Canadian actress, comedian and writer (born 1955)

Catherine Frederica "Cathy" Jones (born April 6, 1955) is a Canadian actress, comedian and writer. She is known for her work for 28 years on the Canadian television series This Hour Has 22 Minutes. Jones left the show in 2021.

==Early life and CODCO==
Jones was born on 6 April 1955 in St. John's, Newfoundland. She was 17 when her older brother, comedian Andy Jones, put in a good word for her with the Newfoundland Traveling Theatre Company. After a summer touring with this company Cathy joined Tommy Sexton, Greg Malone, Mary Walsh, and Dyan Olsen in Toronto to look for more work in theatre and there in the fall of 1973, they formed the comedy troupe CODCO. Andy Jones and Robert Joy joined the company in early 1974.

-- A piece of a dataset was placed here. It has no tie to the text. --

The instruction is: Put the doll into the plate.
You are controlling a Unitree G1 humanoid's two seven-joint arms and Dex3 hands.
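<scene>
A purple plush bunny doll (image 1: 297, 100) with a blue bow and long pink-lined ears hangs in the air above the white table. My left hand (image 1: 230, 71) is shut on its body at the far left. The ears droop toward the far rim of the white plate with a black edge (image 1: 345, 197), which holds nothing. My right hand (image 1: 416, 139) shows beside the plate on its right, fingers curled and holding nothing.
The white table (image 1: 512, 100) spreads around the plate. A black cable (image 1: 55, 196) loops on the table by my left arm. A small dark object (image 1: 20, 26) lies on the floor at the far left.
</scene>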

==This Hour Has 22 Minutes==
In 1992, Jones, comic Rick Mercer and former CODCO co-stars Mary Walsh and Greg Thomey created a new television series, This Hour Has 22 Minutes. She played many unique characters on the show, and is known for playing both men and women often at the extreme edges of gender identity. Some of her more well known characters include Mrs. Enid, Babe Bennett, Joe Crow, and one of her personal favorites, 'Love Murphy', who played a love interest with her female character in the short film Outport Lesbian. As of 2005, with the departure of Greg Thomey, Jones was the only remaining original cast member of This Hour Has 22 Minutes at the time of her departure. Jones left the show in 2021.

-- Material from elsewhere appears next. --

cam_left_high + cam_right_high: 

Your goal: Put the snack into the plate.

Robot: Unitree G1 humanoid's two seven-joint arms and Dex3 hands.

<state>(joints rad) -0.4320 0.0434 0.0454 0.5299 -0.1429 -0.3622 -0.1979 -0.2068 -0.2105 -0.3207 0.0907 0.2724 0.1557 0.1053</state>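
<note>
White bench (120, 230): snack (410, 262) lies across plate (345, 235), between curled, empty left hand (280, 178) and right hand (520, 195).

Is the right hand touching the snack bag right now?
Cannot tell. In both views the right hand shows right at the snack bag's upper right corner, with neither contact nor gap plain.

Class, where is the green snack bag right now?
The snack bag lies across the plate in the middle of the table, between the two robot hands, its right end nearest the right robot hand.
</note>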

In 2020, Jones reprised her longtime 22 Minutes character of Miss Enid in the CBC Gem web series Broad Appeal: Living with E's.

== Other work ==
Jones has toured extensively with her one-woman shows Wedding in Texas and Me, Dad and The Hundred Boyfriends. Her film career includes the lead role in her brother Mike Jones' film Secret Nation, which aired on CBC Television, and supporting roles in How to Be Deadly and Bruce McDonald's Weirdos. A CBC Life and Times biopic titled Keeping up with Cathy Jones was produced in 2006 by Lynne Wilson, directed by Barbara Doran, and featured several of her co-stars from both CODCO and This Hour Has 22 Minutes including Greg Thomey, Rick Mercer, Greg Malone, and Andy Jones.

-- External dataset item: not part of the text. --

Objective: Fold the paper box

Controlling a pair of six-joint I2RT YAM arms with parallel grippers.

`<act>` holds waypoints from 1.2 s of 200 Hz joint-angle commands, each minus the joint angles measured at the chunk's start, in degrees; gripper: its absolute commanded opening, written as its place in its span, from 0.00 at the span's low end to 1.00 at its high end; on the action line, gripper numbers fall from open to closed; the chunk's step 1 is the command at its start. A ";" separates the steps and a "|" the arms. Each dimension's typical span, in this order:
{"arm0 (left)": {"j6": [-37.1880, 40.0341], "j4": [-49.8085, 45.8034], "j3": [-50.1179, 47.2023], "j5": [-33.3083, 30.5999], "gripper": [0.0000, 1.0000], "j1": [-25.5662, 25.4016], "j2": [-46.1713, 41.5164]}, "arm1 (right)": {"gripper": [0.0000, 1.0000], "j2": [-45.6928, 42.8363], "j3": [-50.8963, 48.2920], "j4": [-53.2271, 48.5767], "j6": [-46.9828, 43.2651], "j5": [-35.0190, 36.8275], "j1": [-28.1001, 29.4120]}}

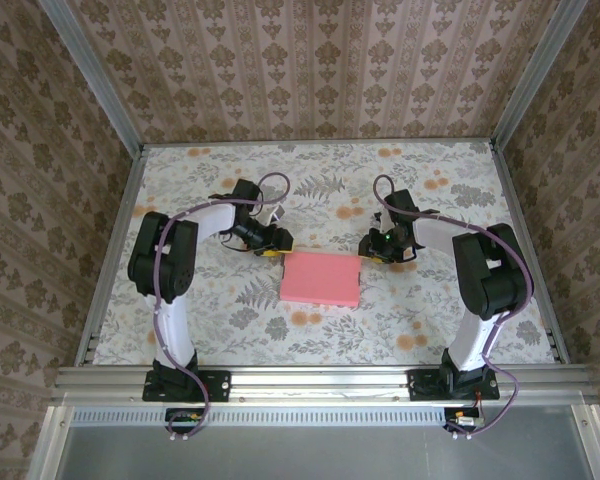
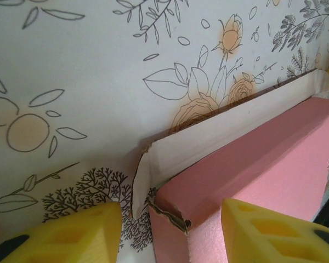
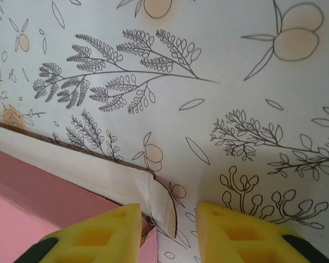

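Yellow fingers (image 2: 77, 235) of the left tool (image 2: 171, 213) sit closest to us along the bottom edge of the left wrist view. They stand apart with a torn pink corner of the paper box (image 2: 274, 153) between them. Neither pad plainly presses on it, so we read this tool as open. A whitish flap (image 2: 225, 129) stands up along the box's far edge, running from lower centre to the upper right of the frame against the flower-printed tabletop (image 2: 71, 66). From the right wrist view we see the right tool (image 3: 168, 216) at bottom centre, its jaws narrower but parted. The creased end of the flap sits between them with a gap on the right-hand side, so we call it open too; pink card shows in the lower left corner. From above, the paper box (image 1: 322, 279) lies as a shallow pink rectangle on the tabletop, slightly below the centre of the frame. We find the left tool (image 1: 273, 243) at its upper left corner and the right tool (image 1: 368, 247) at its upper right corner, both arms bent inward.
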 commanded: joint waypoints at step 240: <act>-4.08 3.96 2.04 3.36 0.46 3.46 3.88 | 0.18 1.83 -0.05 2.27 0.94 -3.03 -0.14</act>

== Awards and accolades ==

Jones has won 18 Gemini Awards and three Canadian comedy awards for Best Writing in a Comedy Series for her work on 22 Minutes and CODCO.

== Personal life ==
In 1996, Jones married American-born painter Paul Hannon, with whom she shares their daughter Eleanor. The couple divorced in 2000. For several years after 2004, Jones had a relationship with musician and artist Tom Wilson. They have since separated. Jones' first daughter, Mara, was born in Newfoundland in 1981.

During the COVID-19 pandemic in Canada, Jones was critical of mask wearing, restrictions and vaccines. She commented that "people's health should be really in their own hands and not in the hands of the government."